カイは虹の数式を観察していて、ふと思い当たる。
「虹と同じように、虹の数式は消える?」
分化を終えたカメラに手を伸ばしたカイは、茎を持って引っこ抜いた。茎から伸びている葉状画面を睨み、その付け根にある托葉状のシャッターを、がむしゃらに切っていく。
案の定、虹の数式は虹と同じように消えかけ始めた。どんどん虹の数式は薄まっていく。
カイは虹の数式が完全に消え去るまでシャッターを切り続けた。
「消えた」
ぽつりと呟いたカイは、シャッターを切るのを止めた。雲ひとつなくなった空を呆然と見つめる。
「さっきからなんなんだ? どうなっているんだ?」
苛々するようにカイはスキンヘッドを掻きむしった。暫く考え、ルーム9バイテクコンピュータに尋ねる。

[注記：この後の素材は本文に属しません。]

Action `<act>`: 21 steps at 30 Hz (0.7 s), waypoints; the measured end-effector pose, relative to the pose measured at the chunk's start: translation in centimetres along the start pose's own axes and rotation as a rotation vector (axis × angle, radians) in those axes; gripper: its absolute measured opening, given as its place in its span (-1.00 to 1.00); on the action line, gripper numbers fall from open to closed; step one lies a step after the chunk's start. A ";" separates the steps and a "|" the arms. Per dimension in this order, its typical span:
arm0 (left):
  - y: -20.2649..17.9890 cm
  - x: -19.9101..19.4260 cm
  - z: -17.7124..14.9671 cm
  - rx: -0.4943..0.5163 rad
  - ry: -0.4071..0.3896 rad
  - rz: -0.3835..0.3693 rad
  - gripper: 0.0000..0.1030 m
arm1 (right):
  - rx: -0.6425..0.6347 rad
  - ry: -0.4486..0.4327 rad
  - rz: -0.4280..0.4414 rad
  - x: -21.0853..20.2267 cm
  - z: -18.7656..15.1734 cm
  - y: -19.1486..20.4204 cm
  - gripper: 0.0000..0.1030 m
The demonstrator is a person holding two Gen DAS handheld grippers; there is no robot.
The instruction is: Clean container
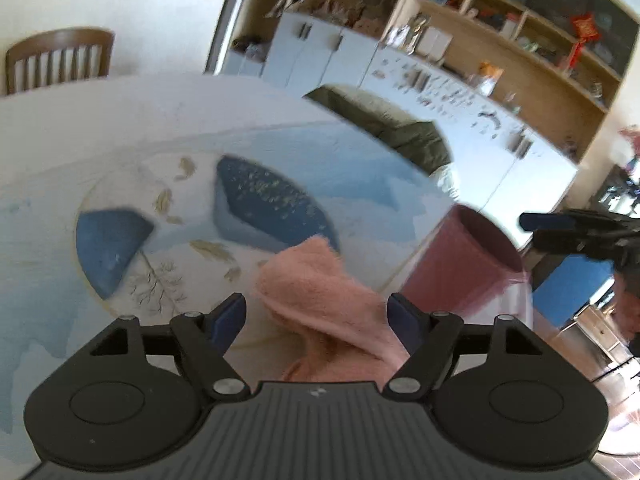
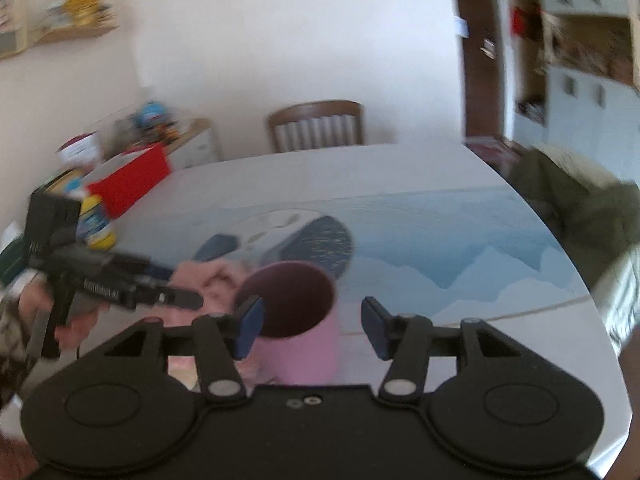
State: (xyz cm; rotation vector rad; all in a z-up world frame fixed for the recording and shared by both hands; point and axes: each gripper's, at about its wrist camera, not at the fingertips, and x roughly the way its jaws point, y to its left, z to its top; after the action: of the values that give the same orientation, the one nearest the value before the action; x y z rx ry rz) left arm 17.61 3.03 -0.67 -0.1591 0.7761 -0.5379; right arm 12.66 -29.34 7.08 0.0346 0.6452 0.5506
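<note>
A pink cup (image 2: 298,344) stands upright on the table, its dark inside facing the right wrist view. My right gripper (image 2: 312,330) is open around it; the left fingertip (image 2: 250,326) overlaps the rim and the right one stands clear of the wall. A fluffy pink cloth (image 1: 320,292) lies between the wide-apart fingers of my open left gripper (image 1: 316,320), just left of the cup (image 1: 460,268). From the right wrist view, the left gripper (image 2: 120,280), held by a hand, points at the cloth (image 2: 212,276) beside the cup.
The table (image 1: 120,120) wears a white and blue patterned cover. A wooden chair (image 2: 316,124) stands at its far side. A red box (image 2: 132,178) and a yellow jar (image 2: 94,224) sit at the left edge. An olive-covered seat (image 1: 392,128) and white cabinets (image 1: 460,120) lie beyond.
</note>
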 end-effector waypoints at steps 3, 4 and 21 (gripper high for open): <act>-0.4 1.9 -0.5 0.030 0.045 0.006 0.50 | 0.027 0.017 -0.021 1.4 0.2 -0.3 -0.13; -0.7 2.4 -0.7 0.045 0.052 0.008 0.50 | 0.028 0.025 -0.028 1.7 0.2 -0.2 -0.17; -5.8 -0.9 -1.9 0.190 -0.089 -0.122 -0.43 | 0.003 0.055 -0.061 2.7 -1.0 0.9 -0.93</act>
State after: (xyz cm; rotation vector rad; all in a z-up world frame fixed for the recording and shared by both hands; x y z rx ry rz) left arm 13.35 -1.36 0.45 -0.0540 0.6280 -0.7123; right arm 13.47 -27.39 4.97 0.0031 0.6984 0.4932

「バイテクコンピュータ。サンBOP111の学力レベルは?」
「博士レベルです」
「そうか」
皮肉っぽく笑ったカイは、サンの落書きを思い出していた。
「バイテクコンピュータ。リキヤEXE010に映像通信」
通信の指示を出す時は、相手の識別番号を言う。識別番号を告げることで、相手が何処にいるか分からなくても繋がるのだ。
「お待ち下さい」
ルーム9バイテクコンピュータの応答を耳にしながら、カイはバイテク椅子に腰掛けた。持ったままの茎に目を遣ると、その頂に付くカメラの境目にある萼を剥ぎ取った。見る間にカメラは脱分化した後、メモリに再分化していく。

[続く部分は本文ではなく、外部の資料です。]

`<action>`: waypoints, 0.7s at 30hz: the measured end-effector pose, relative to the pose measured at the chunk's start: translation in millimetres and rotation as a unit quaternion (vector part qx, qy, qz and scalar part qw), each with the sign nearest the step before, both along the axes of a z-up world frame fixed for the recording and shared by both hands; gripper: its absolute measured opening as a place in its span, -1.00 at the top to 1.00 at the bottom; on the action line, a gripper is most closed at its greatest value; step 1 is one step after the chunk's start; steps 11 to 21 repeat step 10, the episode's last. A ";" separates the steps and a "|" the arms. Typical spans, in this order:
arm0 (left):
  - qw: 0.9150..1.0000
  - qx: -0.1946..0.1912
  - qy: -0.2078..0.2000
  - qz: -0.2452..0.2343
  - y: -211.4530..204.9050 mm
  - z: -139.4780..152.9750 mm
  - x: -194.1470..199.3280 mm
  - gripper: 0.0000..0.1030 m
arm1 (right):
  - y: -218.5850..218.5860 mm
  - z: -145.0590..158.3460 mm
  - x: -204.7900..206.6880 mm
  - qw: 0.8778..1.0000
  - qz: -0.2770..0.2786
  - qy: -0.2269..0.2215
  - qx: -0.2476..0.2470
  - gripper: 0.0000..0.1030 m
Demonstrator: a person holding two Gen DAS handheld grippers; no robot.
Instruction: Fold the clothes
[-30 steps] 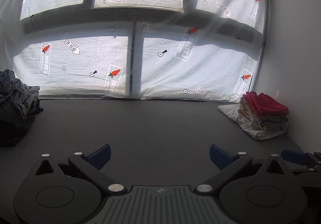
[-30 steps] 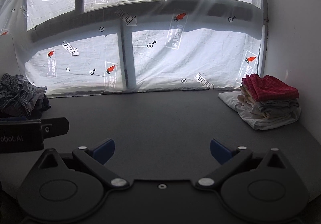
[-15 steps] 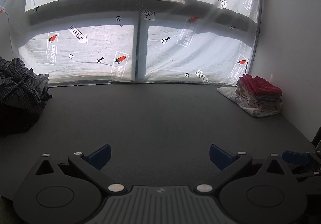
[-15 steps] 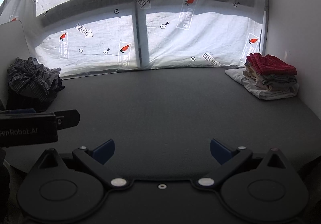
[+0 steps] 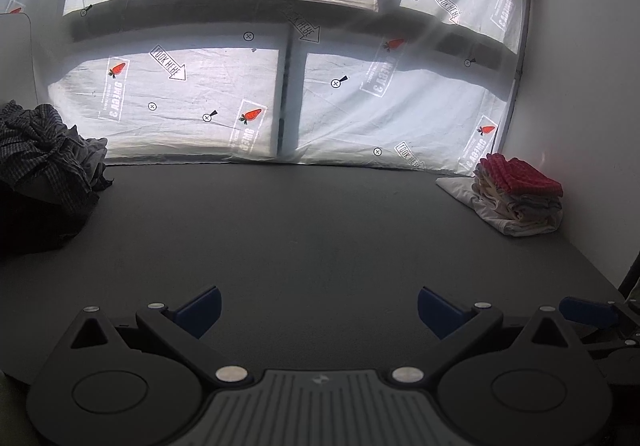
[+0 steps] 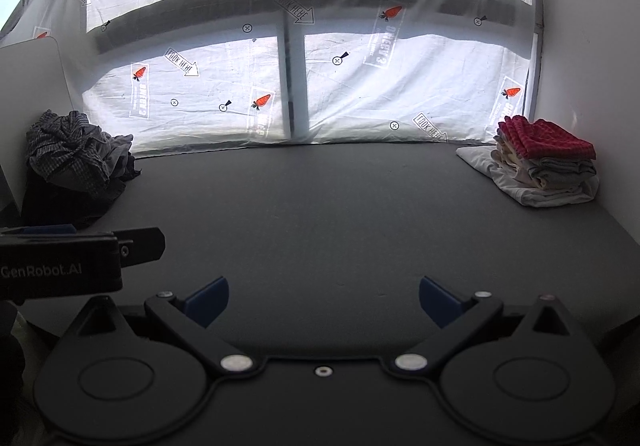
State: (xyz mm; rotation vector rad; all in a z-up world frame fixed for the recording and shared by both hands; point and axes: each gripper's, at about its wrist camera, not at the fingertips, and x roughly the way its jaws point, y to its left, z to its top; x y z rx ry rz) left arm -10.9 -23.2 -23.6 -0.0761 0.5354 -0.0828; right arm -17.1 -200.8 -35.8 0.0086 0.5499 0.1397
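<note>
Left gripper (image 5: 318, 304) level over near desk (image 5: 320, 230), fingers spread, empty, right gripper (image 6: 324, 300) alongside, likewise spread, crumpled clothes pile (image 6: 76, 158) far left, folded stack (image 6: 548, 162) far right.

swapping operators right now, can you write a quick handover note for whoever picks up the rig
Left hand-held gripper: open, empty, over the bare table.
Right hand-held gripper: open, empty, over the same bare middle.
Unfolded pile: crumpled checked and grey clothes at the far left.
Folded stack: far right by the wall, red item on top.
Done: several items folded and stacked.
Left: pull the next garment from the pile, fold it, add it to the stack.
</note>
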 end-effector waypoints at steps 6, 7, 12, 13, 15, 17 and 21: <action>1.000 0.002 -0.003 0.005 3.2 1.5 -1.4 -1.00 | 4.8 1.3 -0.8 1.000 0.008 -0.002 -0.004 -0.99; 1.000 0.002 -0.003 0.005 3.4 1.6 -1.6 -1.00 | 5.2 1.5 -0.8 1.000 0.008 -0.002 -0.004 -0.99; 1.000 0.003 -0.005 0.006 2.9 2.5 -1.9 -1.00 | 4.8 1.7 -0.9 1.000 0.010 -0.002 -0.004 -0.99; 1.000 0.003 -0.005 0.006 2.9 2.5 -1.9 -1.00 | 4.8 1.7 -0.9 1.000 0.010 -0.002 -0.004 -0.99; 1.000 0.003 -0.005 0.006 2.9 2.5 -1.9 -1.00 | 4.8 1.7 -0.9 1.000 0.010 -0.002 -0.004 -0.99; 1.000 0.003 -0.005 0.006 2.9 2.5 -1.9 -1.00 | 4.8 1.7 -0.9 1.000 0.010 -0.002 -0.004 -0.99; 1.000 0.003 -0.005 0.006 2.9 2.5 -1.9 -1.00 | 4.8 1.7 -0.9 1.000 0.010 -0.002 -0.004 -0.99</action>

バイテクフューチャーラボが多額の出資を受けている、アースライフの創業者がリキヤだ。アースライフはバイテク製品の販売を手掛ける大手だ。
「映像通信をひらきます」
ルーム9バイテクコンピュータの音声と共に、バイテク床から蔓が伸び、蔓先に葉が付いた。その葉が物凄いスピードで細胞分裂をし、八インチの葉状画面に分化した。その間、カイは背筋を伸ばし居住いを正していた。
「カイです」
「どうしたんだい?」
大きな丸顔が葉状画面一杯に映し出された。その顔だけで太った体格だということが想像できる。彼がリキヤだ。
「私は月にいるのだが、なにかあったのかい?」
「いえ。大したことではありません。ただ落雷の頻度が多くなっていまして、対策としてバイテクコンピュータの強化を図りたいと思っているのですが、今の私は忙しすぎて……」
「新規のバイテク製品となる、バイテクペットクローン大量生産は順調かい?」
リキヤがカイの話しを遮って聞いてきた。
「はい。順調です」
敢えて語気を強めて答えたカイは、問題が起っていることを隠し、内心の不安を隠していた。
「それはいい」
リキヤの細い目が満足そうに、より一層細まった。笑うといかにも温厚そうな顔になる。
「先程の話しの続きですが……忙しい私の補助として、また新規のバイテク製品の試験として、バイテクペットのオリジナルを私の助手にしたいのですが」
「うん。いいよ」
あっさりとリキヤは承諾した。
「ありがとうございます」
深々と頭を下げたカイがゆっくりと頭を上げた時には、葉状画面となっていた葉は枯れ落ちていた。蔓も枯れていく。それが意味するのは、リキヤが通信を終了させたのだ。